→ **Problem to solve**
Find how many lines in the entries below carry the word "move" and answer with only that figure.

→ **Data listing**
───

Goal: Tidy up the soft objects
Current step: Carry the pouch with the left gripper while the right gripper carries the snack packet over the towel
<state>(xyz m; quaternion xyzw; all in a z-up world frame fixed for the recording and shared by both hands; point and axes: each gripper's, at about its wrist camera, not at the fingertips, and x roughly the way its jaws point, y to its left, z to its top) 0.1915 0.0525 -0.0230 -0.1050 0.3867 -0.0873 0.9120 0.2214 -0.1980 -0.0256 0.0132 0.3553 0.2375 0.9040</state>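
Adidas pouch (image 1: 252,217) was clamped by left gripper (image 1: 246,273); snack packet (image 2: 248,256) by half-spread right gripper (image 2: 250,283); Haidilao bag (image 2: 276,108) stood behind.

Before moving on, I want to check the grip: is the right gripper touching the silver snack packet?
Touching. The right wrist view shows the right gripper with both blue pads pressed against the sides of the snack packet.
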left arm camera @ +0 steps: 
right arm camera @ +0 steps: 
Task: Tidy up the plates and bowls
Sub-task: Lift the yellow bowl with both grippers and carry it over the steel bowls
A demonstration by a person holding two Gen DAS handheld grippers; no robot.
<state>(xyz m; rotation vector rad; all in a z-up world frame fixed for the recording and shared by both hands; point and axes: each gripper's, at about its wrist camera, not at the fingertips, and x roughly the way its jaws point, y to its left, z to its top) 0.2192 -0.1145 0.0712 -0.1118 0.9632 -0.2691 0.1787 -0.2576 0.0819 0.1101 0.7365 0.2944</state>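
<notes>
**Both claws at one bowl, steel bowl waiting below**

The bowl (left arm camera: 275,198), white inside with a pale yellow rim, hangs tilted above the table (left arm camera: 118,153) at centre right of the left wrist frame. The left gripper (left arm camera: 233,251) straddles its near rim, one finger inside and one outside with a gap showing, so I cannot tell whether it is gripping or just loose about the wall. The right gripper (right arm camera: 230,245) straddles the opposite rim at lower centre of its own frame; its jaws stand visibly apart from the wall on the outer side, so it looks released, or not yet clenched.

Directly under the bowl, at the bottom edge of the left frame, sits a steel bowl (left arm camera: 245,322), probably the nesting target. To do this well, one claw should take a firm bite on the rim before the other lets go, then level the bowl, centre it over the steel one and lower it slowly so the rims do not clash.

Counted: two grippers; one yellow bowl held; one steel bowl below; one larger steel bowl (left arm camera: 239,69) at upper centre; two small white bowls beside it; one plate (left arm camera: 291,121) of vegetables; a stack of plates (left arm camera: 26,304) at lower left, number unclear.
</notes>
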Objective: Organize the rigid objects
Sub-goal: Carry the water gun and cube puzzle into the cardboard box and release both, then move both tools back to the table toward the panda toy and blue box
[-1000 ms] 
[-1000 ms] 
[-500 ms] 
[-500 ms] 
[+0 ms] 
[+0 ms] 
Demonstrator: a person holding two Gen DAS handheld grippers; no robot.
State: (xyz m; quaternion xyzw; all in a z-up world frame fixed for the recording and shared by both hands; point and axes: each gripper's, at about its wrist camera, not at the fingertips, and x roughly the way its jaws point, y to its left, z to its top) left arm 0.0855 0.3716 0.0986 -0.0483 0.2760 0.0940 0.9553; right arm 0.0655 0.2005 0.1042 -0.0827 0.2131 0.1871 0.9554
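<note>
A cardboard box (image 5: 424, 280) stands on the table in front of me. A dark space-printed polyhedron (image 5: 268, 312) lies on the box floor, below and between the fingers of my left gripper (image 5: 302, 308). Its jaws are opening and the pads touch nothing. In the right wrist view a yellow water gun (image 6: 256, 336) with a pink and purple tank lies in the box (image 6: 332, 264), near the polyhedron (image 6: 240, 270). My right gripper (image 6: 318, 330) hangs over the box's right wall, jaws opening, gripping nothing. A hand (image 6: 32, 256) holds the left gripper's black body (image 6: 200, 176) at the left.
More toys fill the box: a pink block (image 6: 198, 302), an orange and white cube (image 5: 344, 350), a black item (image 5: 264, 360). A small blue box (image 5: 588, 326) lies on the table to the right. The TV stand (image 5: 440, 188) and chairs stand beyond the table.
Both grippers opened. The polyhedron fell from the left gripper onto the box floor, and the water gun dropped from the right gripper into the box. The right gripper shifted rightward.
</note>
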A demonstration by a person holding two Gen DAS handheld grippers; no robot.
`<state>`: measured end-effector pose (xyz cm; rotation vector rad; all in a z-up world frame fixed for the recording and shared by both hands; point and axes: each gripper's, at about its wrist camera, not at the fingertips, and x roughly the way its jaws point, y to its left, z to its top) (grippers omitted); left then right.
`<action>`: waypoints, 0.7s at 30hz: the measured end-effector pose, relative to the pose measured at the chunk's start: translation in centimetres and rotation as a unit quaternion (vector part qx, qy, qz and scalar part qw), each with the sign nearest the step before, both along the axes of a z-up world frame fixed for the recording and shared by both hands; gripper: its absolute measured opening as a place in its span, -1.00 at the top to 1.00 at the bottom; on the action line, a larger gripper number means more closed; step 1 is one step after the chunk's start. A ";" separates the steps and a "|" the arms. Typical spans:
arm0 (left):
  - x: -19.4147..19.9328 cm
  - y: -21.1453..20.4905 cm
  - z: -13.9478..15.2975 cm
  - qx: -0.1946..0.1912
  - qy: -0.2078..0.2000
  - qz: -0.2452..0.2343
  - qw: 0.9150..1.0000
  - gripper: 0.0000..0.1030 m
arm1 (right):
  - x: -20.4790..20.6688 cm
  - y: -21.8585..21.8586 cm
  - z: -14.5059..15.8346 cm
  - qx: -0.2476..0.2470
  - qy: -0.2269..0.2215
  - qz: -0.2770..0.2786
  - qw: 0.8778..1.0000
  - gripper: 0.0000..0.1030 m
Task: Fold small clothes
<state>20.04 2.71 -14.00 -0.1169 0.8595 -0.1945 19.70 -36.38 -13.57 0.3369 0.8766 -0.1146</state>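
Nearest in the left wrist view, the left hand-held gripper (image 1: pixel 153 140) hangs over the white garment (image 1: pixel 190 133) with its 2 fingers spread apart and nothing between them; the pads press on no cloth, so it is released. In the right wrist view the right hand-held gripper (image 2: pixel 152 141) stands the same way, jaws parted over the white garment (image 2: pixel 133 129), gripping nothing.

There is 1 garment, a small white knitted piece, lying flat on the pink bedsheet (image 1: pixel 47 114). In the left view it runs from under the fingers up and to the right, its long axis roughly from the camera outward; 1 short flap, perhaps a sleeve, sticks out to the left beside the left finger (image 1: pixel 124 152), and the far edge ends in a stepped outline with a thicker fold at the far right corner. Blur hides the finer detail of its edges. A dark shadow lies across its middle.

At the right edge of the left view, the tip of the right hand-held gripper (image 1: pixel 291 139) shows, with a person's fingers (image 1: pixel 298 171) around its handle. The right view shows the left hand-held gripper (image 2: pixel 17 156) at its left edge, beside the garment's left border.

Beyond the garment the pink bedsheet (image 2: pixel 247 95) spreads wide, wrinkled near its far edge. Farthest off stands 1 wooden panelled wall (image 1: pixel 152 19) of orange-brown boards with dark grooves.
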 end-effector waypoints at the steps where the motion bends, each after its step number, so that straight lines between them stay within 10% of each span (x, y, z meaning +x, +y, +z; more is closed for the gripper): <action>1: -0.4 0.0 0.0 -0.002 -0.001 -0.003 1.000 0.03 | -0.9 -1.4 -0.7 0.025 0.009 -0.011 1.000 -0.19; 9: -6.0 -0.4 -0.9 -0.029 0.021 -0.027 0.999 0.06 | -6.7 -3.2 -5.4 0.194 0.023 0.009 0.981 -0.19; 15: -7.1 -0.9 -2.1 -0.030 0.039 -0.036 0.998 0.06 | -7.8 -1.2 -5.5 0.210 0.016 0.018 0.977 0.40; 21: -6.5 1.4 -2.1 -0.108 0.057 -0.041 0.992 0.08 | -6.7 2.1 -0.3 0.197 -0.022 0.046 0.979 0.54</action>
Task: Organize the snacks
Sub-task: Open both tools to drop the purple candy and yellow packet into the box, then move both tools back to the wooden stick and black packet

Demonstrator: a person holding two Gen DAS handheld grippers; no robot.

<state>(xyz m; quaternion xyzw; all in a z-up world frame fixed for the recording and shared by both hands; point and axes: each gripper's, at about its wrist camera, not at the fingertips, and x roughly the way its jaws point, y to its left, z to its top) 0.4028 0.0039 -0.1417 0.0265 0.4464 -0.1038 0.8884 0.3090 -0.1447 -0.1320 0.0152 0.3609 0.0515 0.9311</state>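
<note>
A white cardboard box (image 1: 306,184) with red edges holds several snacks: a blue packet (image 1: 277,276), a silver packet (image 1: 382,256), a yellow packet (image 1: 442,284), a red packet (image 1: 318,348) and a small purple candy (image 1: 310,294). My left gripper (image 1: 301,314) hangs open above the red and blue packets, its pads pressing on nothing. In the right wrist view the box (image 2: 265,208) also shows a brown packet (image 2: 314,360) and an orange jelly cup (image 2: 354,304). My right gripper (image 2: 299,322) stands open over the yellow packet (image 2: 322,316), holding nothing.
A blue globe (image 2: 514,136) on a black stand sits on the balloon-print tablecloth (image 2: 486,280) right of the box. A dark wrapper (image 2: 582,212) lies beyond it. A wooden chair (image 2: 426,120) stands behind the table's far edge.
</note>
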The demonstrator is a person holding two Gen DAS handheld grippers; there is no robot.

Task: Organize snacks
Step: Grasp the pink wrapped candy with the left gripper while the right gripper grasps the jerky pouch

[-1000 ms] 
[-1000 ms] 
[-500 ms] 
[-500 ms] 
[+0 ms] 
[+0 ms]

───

→ **Exercise result**
2